[Start of Attachment]
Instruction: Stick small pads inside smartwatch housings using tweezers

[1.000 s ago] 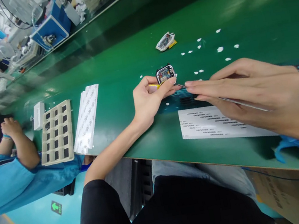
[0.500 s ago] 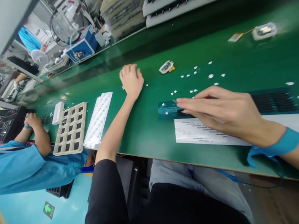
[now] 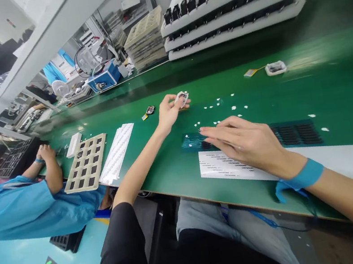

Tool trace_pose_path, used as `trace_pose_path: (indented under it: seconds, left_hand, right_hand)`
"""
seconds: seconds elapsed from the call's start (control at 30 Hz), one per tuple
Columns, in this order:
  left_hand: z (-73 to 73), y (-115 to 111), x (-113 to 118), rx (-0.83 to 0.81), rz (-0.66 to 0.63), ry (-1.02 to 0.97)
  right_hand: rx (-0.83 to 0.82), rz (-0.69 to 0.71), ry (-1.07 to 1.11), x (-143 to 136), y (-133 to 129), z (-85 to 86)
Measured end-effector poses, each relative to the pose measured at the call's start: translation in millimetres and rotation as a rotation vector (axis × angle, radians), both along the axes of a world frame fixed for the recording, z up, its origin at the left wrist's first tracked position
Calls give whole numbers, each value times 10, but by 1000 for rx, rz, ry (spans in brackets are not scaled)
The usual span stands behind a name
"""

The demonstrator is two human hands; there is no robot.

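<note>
My left hand [image 3: 168, 116] grips a small white oval casing [image 3: 184, 99] between thumb and fingers, above the bench. A dark device with a yellow piece [image 3: 150, 110] lies left of that hand. My right hand [image 3: 254, 142] is pinched, palm down, over a dark green sheet of black strips [image 3: 299, 133]; whatever its fingertips hold is too small to make out. Below it lies a printed white sheet [image 3: 219, 163]. Small white bits [image 3: 233, 107] are scattered beyond the fingers.
Another white casing [image 3: 275, 68] with a yellow piece lies at the back right. White racks [image 3: 236, 26] and stacked trays [image 3: 145, 37] stand behind. At left are a beige tray [image 3: 87, 163], white sheets [image 3: 118, 153] and a person's arms [image 3: 51, 170].
My left hand has moved right and picked the white casing up off the bench, uncovering the dark device. My right hand stays pinched over the strips. The camera view has shifted.
</note>
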State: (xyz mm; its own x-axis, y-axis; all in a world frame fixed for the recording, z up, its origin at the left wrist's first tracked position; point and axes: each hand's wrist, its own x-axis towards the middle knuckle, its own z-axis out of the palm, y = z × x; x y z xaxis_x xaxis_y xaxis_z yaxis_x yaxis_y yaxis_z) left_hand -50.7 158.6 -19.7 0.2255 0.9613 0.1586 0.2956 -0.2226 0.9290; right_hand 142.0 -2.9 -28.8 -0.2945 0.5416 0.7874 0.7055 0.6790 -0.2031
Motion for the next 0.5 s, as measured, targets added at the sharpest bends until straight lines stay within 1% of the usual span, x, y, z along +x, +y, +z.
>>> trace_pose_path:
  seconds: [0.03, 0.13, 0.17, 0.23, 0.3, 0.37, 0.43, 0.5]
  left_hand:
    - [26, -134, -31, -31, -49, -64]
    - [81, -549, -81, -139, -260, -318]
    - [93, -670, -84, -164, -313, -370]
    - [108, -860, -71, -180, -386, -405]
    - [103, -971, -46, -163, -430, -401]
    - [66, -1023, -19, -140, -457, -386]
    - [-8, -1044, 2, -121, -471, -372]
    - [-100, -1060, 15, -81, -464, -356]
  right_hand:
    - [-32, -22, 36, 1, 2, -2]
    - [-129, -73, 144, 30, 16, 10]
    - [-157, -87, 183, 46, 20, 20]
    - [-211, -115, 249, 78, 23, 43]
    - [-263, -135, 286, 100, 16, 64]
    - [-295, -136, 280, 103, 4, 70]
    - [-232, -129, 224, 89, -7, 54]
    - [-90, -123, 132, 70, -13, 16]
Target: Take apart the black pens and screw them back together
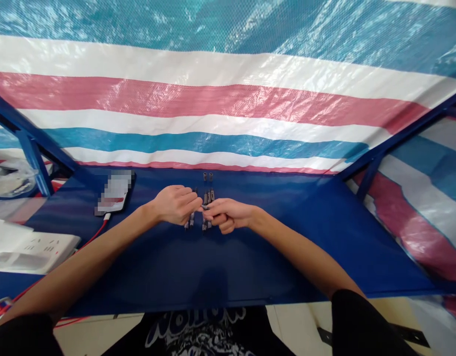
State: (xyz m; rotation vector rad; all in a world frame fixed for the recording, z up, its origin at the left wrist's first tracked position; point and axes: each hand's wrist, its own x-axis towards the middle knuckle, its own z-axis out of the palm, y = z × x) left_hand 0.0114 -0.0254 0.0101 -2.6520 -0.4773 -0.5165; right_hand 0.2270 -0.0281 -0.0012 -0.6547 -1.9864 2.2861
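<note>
My left hand (pixel 179 204) and my right hand (pixel 228 215) meet over the middle of the blue table (pixel 250 267). Between their fingertips is a small dark grey part (pixel 205 207), pinched from both sides; its exact shape is too small to tell. Several small dark parts (pixel 209 195) lie in a group just behind the fingers. More of them (pixel 206 226) show below the fingertips, partly hidden by my hands. Two short dark cylinders (pixel 207 176) stand side by side near the table's back edge.
A phone (pixel 116 192) with a red cable (pixel 98 232) lies at the back left. A white power strip (pixel 46 249) is at the left edge. Blue frame bars (pixel 369 160) rise at both sides, with a striped sheet (pixel 220 104) behind the table.
</note>
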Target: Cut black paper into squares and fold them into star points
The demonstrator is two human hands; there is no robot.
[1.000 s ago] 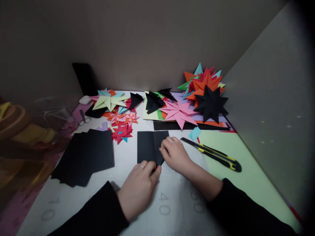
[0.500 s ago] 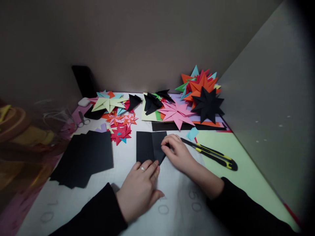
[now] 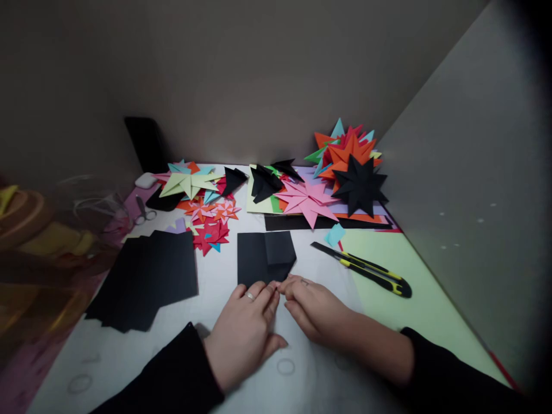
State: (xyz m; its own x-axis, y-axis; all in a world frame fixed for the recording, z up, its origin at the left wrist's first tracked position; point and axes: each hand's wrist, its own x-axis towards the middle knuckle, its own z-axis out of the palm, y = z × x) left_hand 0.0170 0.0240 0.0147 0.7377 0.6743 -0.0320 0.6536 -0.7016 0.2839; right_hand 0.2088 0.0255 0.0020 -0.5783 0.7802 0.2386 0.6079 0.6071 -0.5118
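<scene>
A square of black paper lies on the white table with a crease down its middle. Its lower right corner is folded inward, leaving a slanted edge. My left hand, with a ring on one finger, holds the paper down at its lower edge, fingertips together and thumb apart. Against those fingertips, my right hand presses at the lower end of the slanted fold with its fingers closed. Both hands cover the bottom edge. A stack of black paper squares lies to the left, fanned out.
A black and yellow utility knife lies at right, partly over pale green paper. Along the back are a pink paper star, a black paper star and red stars. Small scissors and a dark phone are back left.
My right hand has slid down along the folded corner, from the paper's right side to its lower edge beside my left fingertips. My left hand stays in place.
</scene>
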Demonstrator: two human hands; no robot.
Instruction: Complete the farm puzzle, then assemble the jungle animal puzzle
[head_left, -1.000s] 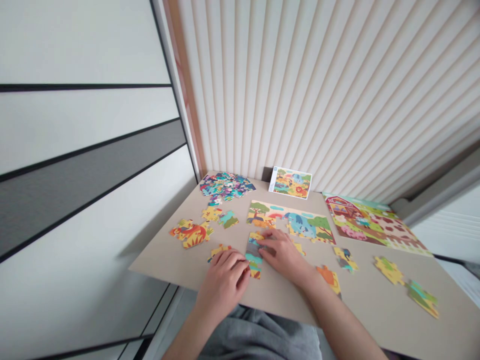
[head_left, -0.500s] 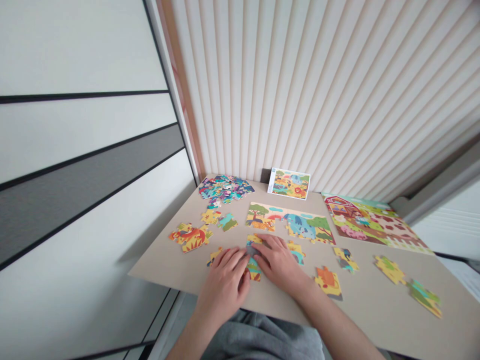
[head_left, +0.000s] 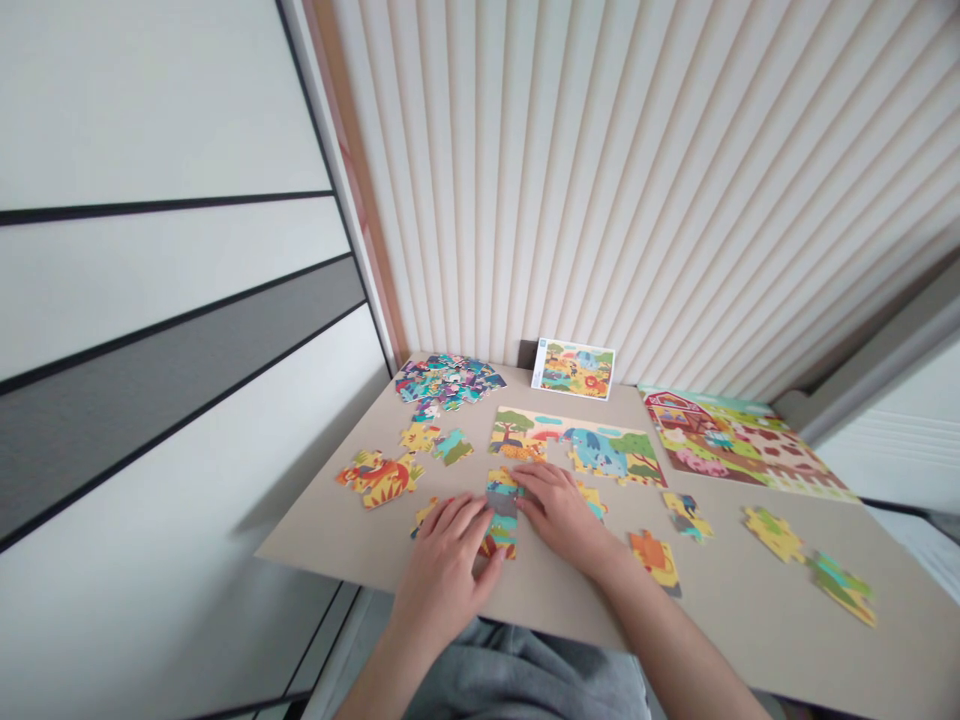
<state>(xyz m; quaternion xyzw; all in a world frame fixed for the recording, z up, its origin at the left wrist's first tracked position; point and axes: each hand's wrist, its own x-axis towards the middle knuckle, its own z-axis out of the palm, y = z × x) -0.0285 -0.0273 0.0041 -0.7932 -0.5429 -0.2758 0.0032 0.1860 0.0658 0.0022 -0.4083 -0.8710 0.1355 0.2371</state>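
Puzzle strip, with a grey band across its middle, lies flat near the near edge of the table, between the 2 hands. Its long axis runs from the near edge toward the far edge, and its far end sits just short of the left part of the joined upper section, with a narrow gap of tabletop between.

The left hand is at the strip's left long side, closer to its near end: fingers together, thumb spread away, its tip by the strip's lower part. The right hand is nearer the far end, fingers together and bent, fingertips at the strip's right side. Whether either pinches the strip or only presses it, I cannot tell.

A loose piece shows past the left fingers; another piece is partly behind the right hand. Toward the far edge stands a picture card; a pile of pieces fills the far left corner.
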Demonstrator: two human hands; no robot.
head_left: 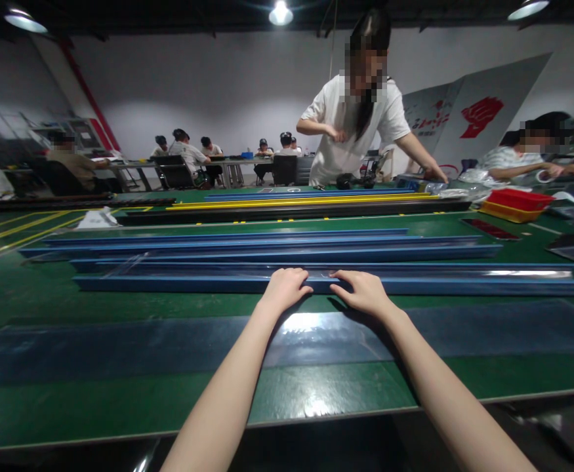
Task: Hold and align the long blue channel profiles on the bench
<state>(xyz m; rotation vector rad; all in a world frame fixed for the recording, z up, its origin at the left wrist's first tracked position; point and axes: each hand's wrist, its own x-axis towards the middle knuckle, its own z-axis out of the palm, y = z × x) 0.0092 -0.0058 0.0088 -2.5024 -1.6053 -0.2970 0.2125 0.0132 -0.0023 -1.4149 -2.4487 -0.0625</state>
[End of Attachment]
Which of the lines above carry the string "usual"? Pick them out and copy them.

The usual span stands behind a name
Motion for the next 0.5 s, as measured, targets added at the sharpest bends until straight lines stay within 1% of the usual span, x, y, z along +x, +y, +z.

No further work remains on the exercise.